◆ HOW TO COMPLETE THIS TASK ◆
Scan the records for the word "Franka". Return each line where it is found.

● ● ● ● ● ● ●

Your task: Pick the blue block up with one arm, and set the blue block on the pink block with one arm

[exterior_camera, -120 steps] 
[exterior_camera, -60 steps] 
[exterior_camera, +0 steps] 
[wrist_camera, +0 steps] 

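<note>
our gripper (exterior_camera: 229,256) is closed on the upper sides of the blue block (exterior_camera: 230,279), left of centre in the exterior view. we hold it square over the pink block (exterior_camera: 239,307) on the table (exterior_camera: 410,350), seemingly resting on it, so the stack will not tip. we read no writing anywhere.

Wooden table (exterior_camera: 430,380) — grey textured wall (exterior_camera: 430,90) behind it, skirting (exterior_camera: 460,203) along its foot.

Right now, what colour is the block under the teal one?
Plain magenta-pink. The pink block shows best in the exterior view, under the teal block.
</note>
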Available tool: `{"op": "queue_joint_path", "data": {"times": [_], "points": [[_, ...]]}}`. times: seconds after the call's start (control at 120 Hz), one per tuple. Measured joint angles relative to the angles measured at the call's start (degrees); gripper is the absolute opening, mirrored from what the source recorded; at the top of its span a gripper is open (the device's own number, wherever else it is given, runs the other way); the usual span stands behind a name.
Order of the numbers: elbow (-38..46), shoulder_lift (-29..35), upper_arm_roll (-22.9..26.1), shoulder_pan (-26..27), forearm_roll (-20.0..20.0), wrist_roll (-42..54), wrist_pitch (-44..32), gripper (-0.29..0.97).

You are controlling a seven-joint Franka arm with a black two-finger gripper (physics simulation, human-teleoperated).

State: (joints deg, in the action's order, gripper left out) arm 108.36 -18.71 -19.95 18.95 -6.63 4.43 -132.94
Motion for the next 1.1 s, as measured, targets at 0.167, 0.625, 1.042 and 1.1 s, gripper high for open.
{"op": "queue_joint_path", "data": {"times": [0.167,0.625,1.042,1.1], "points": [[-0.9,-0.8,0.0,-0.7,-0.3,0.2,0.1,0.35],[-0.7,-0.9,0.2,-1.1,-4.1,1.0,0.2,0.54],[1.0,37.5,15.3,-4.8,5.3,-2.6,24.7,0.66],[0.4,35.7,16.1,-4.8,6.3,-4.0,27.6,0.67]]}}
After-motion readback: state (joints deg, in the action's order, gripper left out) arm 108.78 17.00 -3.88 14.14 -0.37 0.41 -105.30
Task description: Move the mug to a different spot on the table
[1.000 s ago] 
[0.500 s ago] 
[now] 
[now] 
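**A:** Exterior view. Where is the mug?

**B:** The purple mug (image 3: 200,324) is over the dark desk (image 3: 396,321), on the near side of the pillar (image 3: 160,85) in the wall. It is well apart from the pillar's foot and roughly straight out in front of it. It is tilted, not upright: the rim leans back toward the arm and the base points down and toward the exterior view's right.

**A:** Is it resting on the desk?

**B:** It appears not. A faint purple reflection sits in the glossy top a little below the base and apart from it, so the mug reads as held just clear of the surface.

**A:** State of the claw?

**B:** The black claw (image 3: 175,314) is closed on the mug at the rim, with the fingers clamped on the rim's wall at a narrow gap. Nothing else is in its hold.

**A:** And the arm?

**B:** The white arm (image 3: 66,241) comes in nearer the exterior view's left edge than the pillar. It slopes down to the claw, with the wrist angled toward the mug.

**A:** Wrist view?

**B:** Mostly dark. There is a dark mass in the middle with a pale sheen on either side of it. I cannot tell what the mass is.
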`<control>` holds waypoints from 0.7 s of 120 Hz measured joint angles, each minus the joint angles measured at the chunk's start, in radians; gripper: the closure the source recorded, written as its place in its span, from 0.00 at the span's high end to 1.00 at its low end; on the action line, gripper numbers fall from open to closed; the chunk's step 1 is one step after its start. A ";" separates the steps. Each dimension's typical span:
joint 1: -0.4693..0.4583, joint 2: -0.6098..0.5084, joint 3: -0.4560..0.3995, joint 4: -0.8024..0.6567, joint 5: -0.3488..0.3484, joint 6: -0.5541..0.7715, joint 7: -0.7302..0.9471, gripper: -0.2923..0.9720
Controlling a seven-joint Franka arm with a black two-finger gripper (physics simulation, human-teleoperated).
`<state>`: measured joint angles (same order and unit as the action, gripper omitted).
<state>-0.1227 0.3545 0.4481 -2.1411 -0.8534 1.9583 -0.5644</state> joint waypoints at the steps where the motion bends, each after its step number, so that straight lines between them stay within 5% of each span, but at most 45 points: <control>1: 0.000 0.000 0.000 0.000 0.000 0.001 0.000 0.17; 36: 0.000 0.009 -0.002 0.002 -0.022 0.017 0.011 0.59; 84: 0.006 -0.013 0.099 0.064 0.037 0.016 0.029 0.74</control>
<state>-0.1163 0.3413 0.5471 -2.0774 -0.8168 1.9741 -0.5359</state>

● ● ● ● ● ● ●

◆ EXERCISE OUTPUT ◆
You are controlling a seven-joint Franka arm with a black two-finger gripper (physics simulation, human-teleoperated).
Controlling a seven-joint Franka arm with a black two-finger gripper (physics simulation, human-teleoperated).

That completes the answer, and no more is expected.